Humans seem quite capable of committing both of these errors, and do actually display both of those corresponding antisocial behaviors. I guess that doesn't bode well for the template-matching strategy. Still, one shouldn't read too much into that. Maybe template-matching can work robustly if we're careful, or perhaps in conjunction with other techniques.
Interpretability
It seems to me that interpretability is not fundamentally all that different from template-matching; it's just that instead of having the system automatically recognize that a blob of world-model looks like a human model, here instead the programmer is looking at the different components of the world-model and seeing whether they look like a human model. I expect that interpretability is not really a viable solution on its own, because the world-model is going to be too complicated to search through without the help of automated tools. But it could be helpful to have a semi-automated process, e.g. we have template-matching as above, but it flags both hits and near-misses for the programmer to double-check.
Value lock-in
Here's an oversimplified example: humans have a dopamine-based reward system which can be activated by either (1) having a family or (2) wireheading (pressing a button that directly stimulates the relevant part of the brain; I assume this will be commercially available in the near future if it isn't already). People who have a family would be horrified at the thought of neglecting their family in favor of wireheading, and conversely people who are addicted to wireheading would be horrified at the thought of stopping wireheading in favor of having a family. OK, this isn't a perfect example, but hopefully you get the idea: since goal-directed agents use their current goals to make decisions, when there are multiple goals theoretically compatible with the training setup, the agents can lock themselves into the first one of them that they happen to come across.

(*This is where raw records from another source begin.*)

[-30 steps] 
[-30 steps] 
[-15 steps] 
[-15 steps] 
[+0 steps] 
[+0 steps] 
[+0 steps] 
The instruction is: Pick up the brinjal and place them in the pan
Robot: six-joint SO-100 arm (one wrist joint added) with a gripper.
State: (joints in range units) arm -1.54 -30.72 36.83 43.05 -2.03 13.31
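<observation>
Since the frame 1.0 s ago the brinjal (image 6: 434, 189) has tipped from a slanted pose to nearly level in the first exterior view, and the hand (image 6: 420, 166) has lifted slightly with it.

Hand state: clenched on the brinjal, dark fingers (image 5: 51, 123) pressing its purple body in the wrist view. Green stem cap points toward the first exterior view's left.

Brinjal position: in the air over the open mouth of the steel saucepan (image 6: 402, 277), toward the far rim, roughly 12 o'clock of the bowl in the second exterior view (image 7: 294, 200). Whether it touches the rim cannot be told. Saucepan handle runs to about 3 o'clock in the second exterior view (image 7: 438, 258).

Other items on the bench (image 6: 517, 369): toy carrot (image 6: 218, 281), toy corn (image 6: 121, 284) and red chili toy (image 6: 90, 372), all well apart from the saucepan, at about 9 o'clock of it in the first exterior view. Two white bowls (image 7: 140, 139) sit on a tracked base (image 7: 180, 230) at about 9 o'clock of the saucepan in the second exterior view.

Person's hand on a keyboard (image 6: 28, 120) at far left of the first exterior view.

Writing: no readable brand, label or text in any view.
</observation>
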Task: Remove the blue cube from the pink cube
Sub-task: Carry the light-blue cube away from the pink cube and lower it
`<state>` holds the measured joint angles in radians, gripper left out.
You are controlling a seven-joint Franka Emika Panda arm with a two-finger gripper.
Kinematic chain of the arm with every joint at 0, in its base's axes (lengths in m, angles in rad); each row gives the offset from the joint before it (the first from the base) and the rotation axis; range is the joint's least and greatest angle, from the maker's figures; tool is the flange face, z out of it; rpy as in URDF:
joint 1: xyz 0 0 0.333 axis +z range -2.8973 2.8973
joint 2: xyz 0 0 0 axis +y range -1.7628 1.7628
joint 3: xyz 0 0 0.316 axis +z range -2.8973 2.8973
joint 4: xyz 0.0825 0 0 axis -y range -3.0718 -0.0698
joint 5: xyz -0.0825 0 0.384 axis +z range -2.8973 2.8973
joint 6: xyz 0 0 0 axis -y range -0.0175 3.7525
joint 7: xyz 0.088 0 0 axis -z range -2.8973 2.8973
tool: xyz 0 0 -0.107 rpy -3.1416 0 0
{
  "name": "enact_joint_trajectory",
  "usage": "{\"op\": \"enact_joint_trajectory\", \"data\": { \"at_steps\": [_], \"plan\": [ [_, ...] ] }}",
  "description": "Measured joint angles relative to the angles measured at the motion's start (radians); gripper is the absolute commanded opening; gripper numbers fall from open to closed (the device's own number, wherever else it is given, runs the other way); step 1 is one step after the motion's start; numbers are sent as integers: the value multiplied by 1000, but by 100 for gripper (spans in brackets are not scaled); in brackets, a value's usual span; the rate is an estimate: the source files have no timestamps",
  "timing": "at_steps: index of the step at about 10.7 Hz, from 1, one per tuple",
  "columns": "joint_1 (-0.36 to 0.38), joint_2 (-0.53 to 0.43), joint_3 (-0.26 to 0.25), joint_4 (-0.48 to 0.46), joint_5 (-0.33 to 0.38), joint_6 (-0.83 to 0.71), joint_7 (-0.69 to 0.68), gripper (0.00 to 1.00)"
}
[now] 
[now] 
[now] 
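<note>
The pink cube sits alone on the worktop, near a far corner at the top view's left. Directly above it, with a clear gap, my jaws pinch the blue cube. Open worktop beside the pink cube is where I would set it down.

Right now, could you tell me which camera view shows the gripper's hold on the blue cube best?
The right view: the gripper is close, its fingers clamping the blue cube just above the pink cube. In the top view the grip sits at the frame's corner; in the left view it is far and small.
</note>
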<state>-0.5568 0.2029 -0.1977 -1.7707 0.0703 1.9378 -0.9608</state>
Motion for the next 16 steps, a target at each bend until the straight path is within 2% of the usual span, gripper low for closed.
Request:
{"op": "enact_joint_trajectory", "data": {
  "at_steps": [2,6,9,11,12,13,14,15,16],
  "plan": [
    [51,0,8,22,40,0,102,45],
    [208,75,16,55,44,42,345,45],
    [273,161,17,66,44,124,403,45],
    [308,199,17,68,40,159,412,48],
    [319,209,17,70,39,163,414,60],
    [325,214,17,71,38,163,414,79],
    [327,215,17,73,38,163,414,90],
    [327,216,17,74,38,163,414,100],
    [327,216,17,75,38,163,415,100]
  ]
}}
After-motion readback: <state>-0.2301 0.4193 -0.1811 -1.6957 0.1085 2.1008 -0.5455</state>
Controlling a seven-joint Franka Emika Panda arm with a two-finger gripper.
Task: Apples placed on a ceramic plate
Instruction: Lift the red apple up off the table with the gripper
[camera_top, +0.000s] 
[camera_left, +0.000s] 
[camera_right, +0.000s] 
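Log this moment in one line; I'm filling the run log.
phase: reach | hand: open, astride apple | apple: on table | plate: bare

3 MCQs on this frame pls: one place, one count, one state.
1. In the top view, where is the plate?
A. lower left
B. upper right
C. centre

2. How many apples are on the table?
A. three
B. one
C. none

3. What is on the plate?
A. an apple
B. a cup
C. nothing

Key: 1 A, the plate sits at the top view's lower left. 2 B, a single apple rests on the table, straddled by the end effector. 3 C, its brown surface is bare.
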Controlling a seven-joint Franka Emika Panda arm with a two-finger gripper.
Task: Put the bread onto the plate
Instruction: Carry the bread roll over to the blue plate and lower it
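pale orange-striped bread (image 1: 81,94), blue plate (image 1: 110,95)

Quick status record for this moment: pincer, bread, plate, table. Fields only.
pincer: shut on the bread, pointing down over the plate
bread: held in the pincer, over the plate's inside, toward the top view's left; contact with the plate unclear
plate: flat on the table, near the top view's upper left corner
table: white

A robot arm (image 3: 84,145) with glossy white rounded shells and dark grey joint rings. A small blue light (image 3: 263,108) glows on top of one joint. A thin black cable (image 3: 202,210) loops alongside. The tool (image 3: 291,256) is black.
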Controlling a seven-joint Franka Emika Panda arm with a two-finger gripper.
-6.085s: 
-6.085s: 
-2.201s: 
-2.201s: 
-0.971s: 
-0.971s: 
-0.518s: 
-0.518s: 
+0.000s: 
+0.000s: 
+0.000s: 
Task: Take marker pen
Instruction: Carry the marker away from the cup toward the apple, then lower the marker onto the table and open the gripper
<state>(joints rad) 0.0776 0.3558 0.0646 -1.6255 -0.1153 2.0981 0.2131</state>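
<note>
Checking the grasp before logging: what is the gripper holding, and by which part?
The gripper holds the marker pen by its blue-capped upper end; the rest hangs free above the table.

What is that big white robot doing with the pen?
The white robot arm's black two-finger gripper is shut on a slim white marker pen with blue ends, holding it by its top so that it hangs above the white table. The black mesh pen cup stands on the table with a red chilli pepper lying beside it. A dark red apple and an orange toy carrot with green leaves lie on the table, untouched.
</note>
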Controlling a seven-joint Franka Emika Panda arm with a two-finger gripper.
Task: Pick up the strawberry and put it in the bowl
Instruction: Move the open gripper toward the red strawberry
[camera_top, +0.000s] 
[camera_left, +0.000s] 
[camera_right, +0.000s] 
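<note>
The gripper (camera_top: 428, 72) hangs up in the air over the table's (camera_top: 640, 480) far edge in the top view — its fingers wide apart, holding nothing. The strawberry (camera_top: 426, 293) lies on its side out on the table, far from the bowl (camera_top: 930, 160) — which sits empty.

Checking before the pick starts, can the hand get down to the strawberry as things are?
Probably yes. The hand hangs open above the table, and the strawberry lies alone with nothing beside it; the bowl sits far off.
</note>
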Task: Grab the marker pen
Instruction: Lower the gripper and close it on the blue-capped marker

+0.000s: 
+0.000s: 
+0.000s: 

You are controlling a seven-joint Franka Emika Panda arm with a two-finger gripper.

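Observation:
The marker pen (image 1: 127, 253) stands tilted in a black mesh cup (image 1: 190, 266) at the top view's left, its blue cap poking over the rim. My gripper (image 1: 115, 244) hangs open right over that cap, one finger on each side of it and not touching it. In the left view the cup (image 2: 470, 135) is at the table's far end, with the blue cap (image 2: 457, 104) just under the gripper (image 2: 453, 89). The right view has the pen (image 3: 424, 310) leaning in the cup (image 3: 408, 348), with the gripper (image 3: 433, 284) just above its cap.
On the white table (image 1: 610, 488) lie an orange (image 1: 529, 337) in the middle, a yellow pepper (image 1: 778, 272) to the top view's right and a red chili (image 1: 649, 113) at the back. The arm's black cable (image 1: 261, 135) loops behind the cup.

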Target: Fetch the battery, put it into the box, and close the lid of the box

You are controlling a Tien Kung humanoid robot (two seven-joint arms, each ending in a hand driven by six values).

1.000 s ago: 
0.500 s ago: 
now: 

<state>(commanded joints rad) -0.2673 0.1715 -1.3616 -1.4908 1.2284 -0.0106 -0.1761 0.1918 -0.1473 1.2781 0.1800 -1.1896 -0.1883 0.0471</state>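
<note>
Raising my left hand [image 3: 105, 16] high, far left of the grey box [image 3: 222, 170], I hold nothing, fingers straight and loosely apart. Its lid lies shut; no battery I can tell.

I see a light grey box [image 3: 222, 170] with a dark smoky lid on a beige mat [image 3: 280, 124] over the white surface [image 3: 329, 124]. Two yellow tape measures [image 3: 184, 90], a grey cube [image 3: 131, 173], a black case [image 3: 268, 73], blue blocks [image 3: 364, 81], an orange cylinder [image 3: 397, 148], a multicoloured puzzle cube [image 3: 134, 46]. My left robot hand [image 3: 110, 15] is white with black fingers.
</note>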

This applies to any of the techniques above. With end-to-end training, we want to set things up such that the desired goal is the first interpretation of the reward signal that the system locks onto. With template-matching, we want the human template to get matched to actual humans first. Etc. Then we can hope that the system will resist further changes.
I'm not sure I would bet my life on this kind of strategy working, but it's definitely a relevant dynamic to keep in mind.
(I'm not saying anything original here; see Preference stability.)
Adversarial examples
Last but not least, if we want to make sure the system works well, it's great if we can feed it adversarial examples, to make sure that it is finding the correct goal in even the trickiest cases.
I'm not sure how we would systematically come up with lots of adversarial examples, or know when we were done. I'm also not sure how we would generate the corresponding input data, unless the AGI is being trained in a virtual universe, which actually is probably a good idea regardless. Note also that "deceptive alignment" (again see Risks from Learned Optimization) can be very difficult to discover by adversarial testing.
Conclusion
The conclusion is that I don't know how to implement corrigible robust alignment. ¯\_(ツ)_/¯
I doubt anything in this post is original, but maybe helpful for people getting up to speed and on the same page? Please comment on what I'm missing or confused about!